The principal components of electoral regimes
Cite this dataset
Wiesner, Karoline; Bien, Samuel; Wilson, Matthew (2024). The principal components of electoral regimes [Dataset]. Dryad. https://doi.org/10.5061/dryad.np5hqc030
Abstract
A critical issue for society today is the emergence and decline of democracy worldwide. It is unclear, however, how democratic features, such as elections and civil liberties, influence this change. Democracy indices, which are the standard tool to study this question, are based on the a priori assumption that improvement in any individual feature strengthens democracy overall. We show that this assumption does not always hold. We use the V-Dem dataset for a quantitative study of electoral regimes worldwide during the 20th century. We find a so-far overlooked trade-off between election capability and civil liberties. In particular, we identify a threshold in the democratisation process at which the correlation between election capability and civil liberties flips from negative to positive. Below this threshold we can thus clearly separate two kinds of non-democratic regimes: autocracies that govern through tightly controlled elections and regimes in which citizens are free but under less certainty -- a distinction that existing democracy indices cannot make.
README: The principal components of electoral regimes
Description of the data and file structure
We provide two .csv files containing the results of the principal component analysis that we applied to the V-Dem dataset.
The two files contain the following data:
pca_loadings.csv
This file contains the so-called loadings of the 24 principal components (PC1-PC24, in columns) in terms of the 24 V-Dem variables (in rows).
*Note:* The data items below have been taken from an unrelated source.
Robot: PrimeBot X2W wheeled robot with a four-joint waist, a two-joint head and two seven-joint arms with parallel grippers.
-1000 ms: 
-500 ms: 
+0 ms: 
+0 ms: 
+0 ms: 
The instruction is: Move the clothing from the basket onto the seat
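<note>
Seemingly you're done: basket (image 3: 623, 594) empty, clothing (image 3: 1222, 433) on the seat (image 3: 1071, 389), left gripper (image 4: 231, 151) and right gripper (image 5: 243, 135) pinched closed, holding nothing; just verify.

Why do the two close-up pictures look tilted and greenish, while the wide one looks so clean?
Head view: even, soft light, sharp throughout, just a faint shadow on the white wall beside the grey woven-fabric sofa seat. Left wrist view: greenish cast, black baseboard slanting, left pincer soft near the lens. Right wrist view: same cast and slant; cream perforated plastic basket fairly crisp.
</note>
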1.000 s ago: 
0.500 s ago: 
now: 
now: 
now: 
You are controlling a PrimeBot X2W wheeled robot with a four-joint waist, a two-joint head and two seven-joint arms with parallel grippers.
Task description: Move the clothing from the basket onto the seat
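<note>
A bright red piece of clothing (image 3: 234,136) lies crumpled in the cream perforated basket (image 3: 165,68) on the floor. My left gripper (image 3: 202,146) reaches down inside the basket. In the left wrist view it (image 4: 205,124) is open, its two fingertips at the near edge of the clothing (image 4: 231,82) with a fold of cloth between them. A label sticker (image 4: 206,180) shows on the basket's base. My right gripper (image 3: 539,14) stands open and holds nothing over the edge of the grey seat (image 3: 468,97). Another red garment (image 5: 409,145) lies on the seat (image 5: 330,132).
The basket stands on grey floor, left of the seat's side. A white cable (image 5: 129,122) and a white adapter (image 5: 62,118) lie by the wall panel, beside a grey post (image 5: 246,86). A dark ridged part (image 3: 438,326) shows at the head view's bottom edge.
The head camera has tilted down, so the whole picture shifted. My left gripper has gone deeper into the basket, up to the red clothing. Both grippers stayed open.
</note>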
The table of loadings can be understood as a rotation matrix for transforming the original coordinate system of the V-Dem variables into the PCA coordinate system, i.e., each entry is a linear coefficient representing the significance of a V-Dem variable for a principal component. The loadings already reflect the rescaling of the principal components.
A detailed description of each of the 24 V-Dem variables can be found in the V-Dem Codebook https://v-dem.net/documents/38/V-Dem_Codebook_v14.pdf.
selected_components.csv
This file contains a time series of selected variables on a country level from 1900 to 2021.
Explanation of each column:
- country_name - official name of the country
- country_text_id - international unique three-letter abbreviation of the country name
- year - year of assessment
- EDI - Electoral Democracy Index: an established index to compare the "democraticness" of countries, curated by experts.
- PC1 - the first principal component of our PCA, i.e., the linear combination of the 24 V-Dem variables that exhibits the largest variance.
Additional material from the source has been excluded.